_What to produce_
Lines in the data below that contain the word "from" are to be copied.

******

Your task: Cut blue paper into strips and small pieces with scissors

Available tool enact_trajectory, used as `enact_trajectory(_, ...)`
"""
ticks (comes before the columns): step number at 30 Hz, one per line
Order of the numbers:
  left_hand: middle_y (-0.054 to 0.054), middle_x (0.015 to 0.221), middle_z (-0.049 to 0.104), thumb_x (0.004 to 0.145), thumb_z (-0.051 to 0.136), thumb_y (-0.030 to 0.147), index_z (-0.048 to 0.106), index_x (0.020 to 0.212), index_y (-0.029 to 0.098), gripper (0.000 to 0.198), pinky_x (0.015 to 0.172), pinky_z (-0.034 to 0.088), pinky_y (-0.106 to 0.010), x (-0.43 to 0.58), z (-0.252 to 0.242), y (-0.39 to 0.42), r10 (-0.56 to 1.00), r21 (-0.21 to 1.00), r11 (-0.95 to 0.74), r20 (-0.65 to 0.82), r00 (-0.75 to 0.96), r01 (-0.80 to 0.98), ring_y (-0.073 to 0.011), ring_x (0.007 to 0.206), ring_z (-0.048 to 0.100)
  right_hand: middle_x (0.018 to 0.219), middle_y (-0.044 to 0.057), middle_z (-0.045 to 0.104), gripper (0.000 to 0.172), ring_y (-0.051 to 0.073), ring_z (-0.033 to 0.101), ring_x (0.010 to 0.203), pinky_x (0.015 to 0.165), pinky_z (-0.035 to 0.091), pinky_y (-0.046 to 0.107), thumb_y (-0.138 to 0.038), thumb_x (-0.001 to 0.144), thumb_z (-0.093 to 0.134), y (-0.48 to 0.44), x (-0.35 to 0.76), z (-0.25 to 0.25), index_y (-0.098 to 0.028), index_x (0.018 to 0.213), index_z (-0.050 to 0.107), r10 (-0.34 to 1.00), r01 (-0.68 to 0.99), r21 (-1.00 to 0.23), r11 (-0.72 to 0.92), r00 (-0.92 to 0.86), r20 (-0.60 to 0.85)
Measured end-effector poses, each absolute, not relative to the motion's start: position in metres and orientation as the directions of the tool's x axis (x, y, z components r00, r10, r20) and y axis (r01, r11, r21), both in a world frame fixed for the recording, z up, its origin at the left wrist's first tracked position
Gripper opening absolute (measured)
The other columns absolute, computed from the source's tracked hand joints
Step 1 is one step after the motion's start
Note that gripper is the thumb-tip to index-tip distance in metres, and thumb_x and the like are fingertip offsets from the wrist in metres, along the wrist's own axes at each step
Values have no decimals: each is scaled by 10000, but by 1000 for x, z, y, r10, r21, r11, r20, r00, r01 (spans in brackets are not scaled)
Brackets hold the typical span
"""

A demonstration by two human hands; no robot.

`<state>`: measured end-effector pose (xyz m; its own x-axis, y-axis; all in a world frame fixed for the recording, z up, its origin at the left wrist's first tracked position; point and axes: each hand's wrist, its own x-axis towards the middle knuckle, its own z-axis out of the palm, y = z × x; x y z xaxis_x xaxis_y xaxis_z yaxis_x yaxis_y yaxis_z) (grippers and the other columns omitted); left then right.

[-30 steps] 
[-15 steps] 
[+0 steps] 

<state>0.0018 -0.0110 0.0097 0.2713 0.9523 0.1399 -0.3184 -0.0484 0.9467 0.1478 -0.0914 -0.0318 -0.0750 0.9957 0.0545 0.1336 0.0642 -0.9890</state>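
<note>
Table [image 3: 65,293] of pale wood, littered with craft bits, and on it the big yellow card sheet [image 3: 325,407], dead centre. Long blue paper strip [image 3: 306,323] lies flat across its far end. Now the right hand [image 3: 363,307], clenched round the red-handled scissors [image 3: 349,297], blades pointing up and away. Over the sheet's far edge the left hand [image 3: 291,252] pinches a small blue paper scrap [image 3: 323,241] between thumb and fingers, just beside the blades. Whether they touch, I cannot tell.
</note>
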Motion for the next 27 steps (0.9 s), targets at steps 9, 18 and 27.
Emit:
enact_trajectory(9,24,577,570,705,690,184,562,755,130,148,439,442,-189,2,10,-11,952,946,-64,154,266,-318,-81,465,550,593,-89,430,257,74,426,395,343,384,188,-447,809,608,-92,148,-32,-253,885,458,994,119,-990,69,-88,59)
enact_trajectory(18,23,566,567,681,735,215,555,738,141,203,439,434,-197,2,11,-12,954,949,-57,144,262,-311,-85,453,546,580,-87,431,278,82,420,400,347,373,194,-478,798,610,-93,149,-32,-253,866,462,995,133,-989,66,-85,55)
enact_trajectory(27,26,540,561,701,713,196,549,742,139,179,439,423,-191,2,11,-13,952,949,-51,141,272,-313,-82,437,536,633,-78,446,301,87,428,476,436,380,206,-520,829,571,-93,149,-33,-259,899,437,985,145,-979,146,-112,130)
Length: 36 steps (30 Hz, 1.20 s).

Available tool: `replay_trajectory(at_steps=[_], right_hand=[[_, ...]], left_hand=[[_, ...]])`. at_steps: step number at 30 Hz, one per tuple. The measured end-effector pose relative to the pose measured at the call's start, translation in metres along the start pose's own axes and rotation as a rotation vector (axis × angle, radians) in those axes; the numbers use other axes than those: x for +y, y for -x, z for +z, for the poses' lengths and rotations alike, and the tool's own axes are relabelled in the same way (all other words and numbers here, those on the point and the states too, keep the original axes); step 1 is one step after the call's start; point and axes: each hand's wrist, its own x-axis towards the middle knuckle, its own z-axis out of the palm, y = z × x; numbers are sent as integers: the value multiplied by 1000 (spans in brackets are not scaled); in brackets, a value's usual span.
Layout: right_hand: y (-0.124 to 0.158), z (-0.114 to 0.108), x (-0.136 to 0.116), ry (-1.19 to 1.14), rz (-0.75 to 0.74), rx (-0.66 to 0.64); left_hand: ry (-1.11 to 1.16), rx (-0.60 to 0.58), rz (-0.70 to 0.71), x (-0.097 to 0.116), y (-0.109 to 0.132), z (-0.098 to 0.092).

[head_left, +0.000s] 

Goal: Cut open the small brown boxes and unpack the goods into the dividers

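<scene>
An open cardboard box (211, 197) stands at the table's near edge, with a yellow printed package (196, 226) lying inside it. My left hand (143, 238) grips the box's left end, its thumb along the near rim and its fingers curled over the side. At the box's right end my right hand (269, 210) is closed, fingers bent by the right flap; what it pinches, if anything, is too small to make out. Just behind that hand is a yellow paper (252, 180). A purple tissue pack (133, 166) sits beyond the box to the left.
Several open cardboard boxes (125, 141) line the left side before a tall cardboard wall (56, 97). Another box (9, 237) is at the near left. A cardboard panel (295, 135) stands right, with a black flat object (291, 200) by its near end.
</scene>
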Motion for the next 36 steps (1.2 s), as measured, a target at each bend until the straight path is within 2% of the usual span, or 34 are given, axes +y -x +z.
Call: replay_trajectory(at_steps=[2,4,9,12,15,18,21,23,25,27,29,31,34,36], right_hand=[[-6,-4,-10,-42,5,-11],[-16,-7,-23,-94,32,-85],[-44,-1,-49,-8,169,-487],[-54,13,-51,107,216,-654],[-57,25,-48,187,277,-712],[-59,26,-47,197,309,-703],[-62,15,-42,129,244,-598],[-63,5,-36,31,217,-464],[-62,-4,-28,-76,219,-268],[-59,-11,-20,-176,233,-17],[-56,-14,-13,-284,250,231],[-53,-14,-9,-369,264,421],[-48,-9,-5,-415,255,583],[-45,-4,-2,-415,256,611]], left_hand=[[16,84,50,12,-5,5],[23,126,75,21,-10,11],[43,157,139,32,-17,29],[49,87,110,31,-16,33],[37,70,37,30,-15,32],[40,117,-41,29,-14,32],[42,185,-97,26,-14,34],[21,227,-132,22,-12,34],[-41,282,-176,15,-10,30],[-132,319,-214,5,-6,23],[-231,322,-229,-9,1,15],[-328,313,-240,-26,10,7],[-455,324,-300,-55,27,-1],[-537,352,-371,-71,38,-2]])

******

_Solution to this exercise_
The other columns absolute, computed from the source's tracked hand joints
Note that gripper is the thumb-tip to index-tip distance in metres, and thumb_x and the like are fingertip offsets from the wrist in metres, along the wrist's own axes at each step

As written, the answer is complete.